It's all equivalent. Since there's no way to parallelize some tasks, the time you'll take is entirely dependent on when the bus arrives, independently of when and where you fill your bottle.

To expand a bit on that, let's consider the 3 possible strategies (considering only the filling time and waiting time):

  1. Refill my bottle first, then try to take the bus

    Best case scenario, you take 3 minutes to fill your bottle, then get immediately on the bus: it took you 3 minutes (plus all the travelling, but we ignore that).
    Worst case scenario, you take 3 minutes to fill your bottle, then wait 7 minutes for the bus: it took you 10 minutes.

  2. Try to take the bus, then refill my bottle later

    Best case scenario, you take the bus immediately, then spend 3 minutes filling your bottle: total 3 minutes.
    Worst case scenario, you wait for the bus 7 minutes, and then spend 3 minutes filling your bottle: total 10 minutes.
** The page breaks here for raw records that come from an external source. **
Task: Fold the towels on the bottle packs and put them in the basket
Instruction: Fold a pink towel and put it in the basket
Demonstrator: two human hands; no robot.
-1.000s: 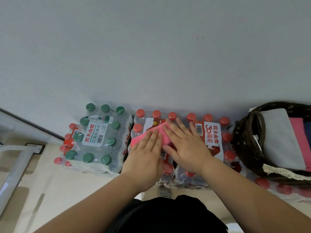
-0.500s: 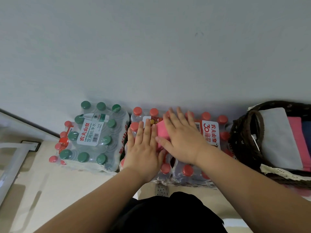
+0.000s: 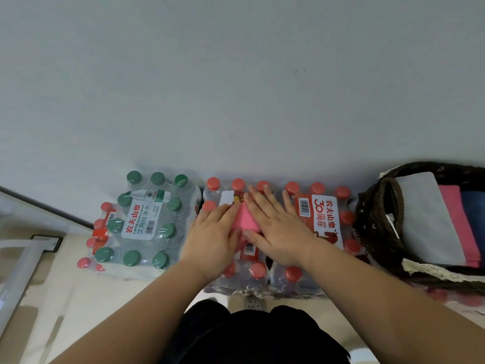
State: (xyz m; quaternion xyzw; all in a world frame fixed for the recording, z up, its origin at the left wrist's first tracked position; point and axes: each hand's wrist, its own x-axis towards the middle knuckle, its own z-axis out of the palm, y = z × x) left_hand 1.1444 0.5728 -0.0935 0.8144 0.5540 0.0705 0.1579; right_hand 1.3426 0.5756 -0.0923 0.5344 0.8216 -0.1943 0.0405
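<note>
Pink towel [image 3: 245, 219] lies on the red-capped packs [image 3: 322, 219], mostly under both hands. Left hand [image 3: 212, 240] and right hand [image 3: 278, 232] press it flat, fingers straight, gripping nothing (only a middle strip shows). Basket [image 3: 367, 219] sits just right of the packs, holding folded cloths [image 3: 425, 219].

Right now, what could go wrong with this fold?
1. The left hand and right hand press the pink towel flat on the bumpy red-cap packs. Lifting off may let it spring open or slide.
2. The basket already holds folded towels, so the fit may be tight.
</note>
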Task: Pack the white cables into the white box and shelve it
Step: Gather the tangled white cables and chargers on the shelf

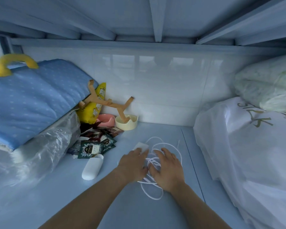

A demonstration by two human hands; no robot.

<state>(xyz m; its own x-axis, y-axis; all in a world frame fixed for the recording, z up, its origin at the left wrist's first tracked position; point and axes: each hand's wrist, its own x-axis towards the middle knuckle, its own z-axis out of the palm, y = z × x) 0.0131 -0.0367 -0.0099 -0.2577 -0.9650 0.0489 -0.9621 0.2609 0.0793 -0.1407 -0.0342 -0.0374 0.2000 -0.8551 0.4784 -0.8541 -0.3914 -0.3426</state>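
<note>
Tangled white cables on a pale blue shelf, left hand open with fingertips on a small white box, right hand open, spread over the cables, tea packets nearby left

Both bare forearms reach forward from the lower edge of the view, converging toward the middle. The left hand lies palm down, fingers pointing ahead and gently curled. The right hand sits just beside it (thumbs nearly meeting), palm down, fingers spread and loose, not clenched.
</note>
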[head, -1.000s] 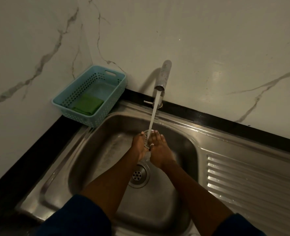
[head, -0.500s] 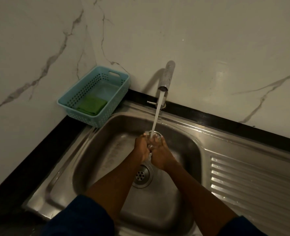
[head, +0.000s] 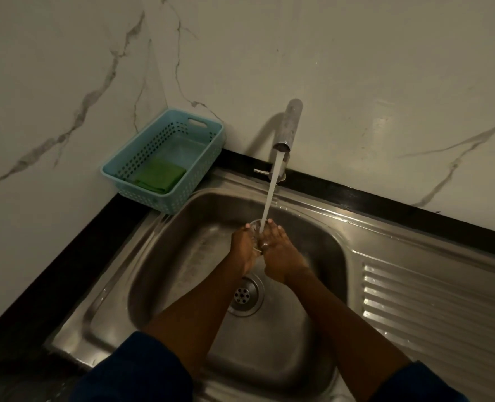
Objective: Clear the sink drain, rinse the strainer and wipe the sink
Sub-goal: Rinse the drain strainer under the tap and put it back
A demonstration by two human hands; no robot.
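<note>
A small round metal strainer (head: 256, 224) is held over the steel sink (head: 182, 256), between my left hand (head: 243, 245) and my right hand (head: 278, 253), both closed on it. Water runs from the tap (head: 288, 126) straight onto the strainer. My fingers hide most of the strainer. Below my hands the drain (head: 245, 294) sits open in the sink's floor, partly covered by my left forearm.
A light blue perforated basket (head: 208, 134) stands in the back left corner and holds a folded green cloth (head: 159, 175). A ribbed draining board (head: 438, 309) lies to the right of the sink. Marble walls close off the back and left.
My hands have stayed under the water with the strainer, shifting only slightly. The camera has drifted a little, so the scene sits further right.
</note>
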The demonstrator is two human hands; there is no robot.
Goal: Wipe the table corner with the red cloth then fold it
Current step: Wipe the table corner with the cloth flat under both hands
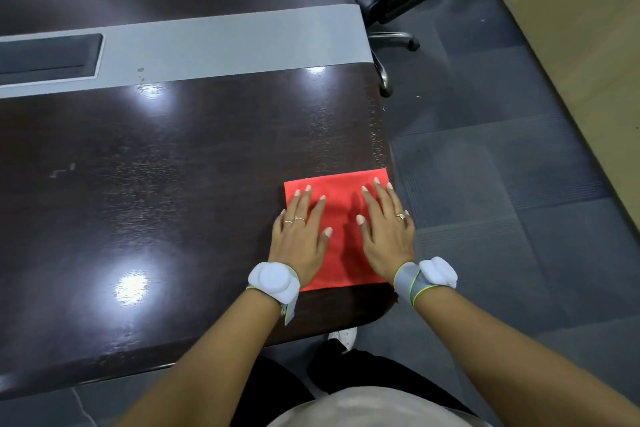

  3. Refill some first, try to take the bus, then refill again later

    Best case scenario, you spend 1.5 minutes filling half your bottle, take the bus immediately, then spend 1.5 minutes filling your bottle again: total 3 minutes.
    Worst case scenario, you spend 1.5 minutes filling half your bottle, wait for the bus 7 minutes, then spend 1.5 minutes filling your bottle again: total 10 minutes.

In conclusion:

It's all the same. In the best case you get your bus immediately and "lose" 3 minutes, and in the worst case you wait 7 minutes for your bus and "lose" 10 minutes. Filling your bottle before or after has no impact on this.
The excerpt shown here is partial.